Hacia algún lugar…

El aire azotaba las copas de los árboles. Los rayos de sol apenas si lograban zafarse de los densos nubarrones que cubrían el cielo. Un denso olor a tierra mojada me embriagó.

Comencé a andar sobre los pequeños charcos que se iban formando a mis pies.
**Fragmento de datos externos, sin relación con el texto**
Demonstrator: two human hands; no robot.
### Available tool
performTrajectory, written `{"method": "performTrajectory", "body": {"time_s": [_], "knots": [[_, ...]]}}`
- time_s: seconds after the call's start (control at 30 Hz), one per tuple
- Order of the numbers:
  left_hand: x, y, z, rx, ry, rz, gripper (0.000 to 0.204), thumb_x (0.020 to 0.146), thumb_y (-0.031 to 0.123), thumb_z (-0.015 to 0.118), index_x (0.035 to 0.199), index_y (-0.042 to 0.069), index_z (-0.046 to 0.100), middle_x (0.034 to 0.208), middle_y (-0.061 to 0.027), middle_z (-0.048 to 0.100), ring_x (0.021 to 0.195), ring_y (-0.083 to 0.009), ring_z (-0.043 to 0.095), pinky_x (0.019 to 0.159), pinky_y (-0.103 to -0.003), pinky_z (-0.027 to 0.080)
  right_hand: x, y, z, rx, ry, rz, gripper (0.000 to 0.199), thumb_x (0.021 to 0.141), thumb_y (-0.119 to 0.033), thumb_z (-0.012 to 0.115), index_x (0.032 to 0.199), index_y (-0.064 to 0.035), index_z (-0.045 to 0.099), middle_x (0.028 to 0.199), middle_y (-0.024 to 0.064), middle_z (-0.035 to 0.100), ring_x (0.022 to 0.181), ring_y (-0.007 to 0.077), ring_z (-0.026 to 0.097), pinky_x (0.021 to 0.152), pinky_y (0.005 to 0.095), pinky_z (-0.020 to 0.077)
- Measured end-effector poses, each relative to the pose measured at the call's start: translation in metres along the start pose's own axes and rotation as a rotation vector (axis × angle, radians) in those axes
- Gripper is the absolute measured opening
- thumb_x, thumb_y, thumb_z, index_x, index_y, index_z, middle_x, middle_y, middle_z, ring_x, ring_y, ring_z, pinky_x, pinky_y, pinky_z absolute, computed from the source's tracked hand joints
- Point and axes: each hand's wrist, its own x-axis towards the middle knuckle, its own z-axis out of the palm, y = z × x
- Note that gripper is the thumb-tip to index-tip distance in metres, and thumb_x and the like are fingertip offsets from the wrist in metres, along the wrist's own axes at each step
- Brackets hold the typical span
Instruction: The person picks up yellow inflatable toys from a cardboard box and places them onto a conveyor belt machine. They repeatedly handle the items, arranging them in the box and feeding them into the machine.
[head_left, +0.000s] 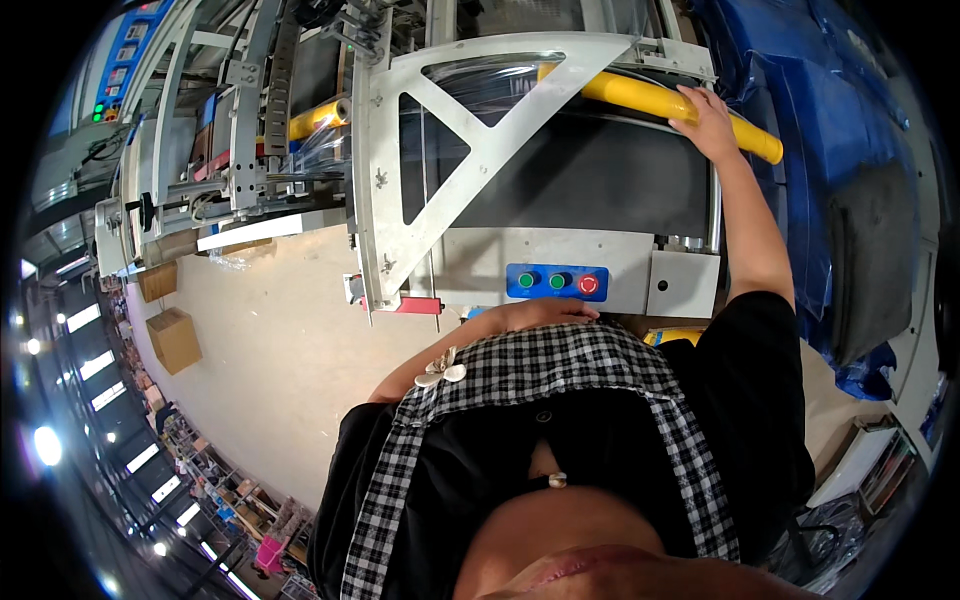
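A long yellow roll (640, 93) lies slantwise across the far right part of a machine, its near end jutting past the machine's right side. My right hand (706, 122) reaches far forward and is closed over this roll near its right end. Close to my body, my left hand (552, 312) lies just below a blue control panel (556, 282) with two green buttons and one red button. Its fingers look stretched out along the panel's lower edge, partly hidden by my checked apron (560, 358). Nothing shows in that hand.
A white triangular metal frame (490, 150) stands over the machine's dark belt (590, 180). Another yellow roll (322, 118) sits in the machinery to the left. Blue sheeting (800, 240) hangs at the right, with dark cloth (872, 265) on it. A cardboard box (173, 340) stands on the floor.
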Motion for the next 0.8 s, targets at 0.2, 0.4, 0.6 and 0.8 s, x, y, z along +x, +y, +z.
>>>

Allí abajo, cubierta por la cúpula enmarañada que constituían las partes más altas de los árboles, el aire se convertía en una suave brisa con olor a madera, a resina, y musgo… La luz iba muriendo a medida que me adentraba por aquel pasillo arenoso. A veces, me embargaba cierto temor, otras, sin embargo, gozaba de la paz que rezumaba aquel sombrío paisaje.

El largo vestido de gasa, rasgado por las raíces del suelo, salpicado de légamo, y escurriendo el agua de la lluvia, se pegaba de tal forma a mis piernas que por momentos, me impedía caminar. Opté por desprenderme de buena parte de la falda, dejando al aire mis lastimadas rodillas.

Ni el dulce canto de los pájaros. Ni el susurro de los riachuelos que se habían formado por la escorrentía. De pronto, todo sonido enmudeció. Ya no podía escuchar el aire jugueteando con las ramas más altas de los árboles, ni el repiqueteo de la lluvia al chocar contra las hojas.

Caminaba, arrastrando mis pies sobre el barro, adentrándome cada vez más en la oscuridad de aquel bosque. Ni tan siquiera sabía a donde me dirigía. Sólo tenía que dejarme llevar hasta algún lugar.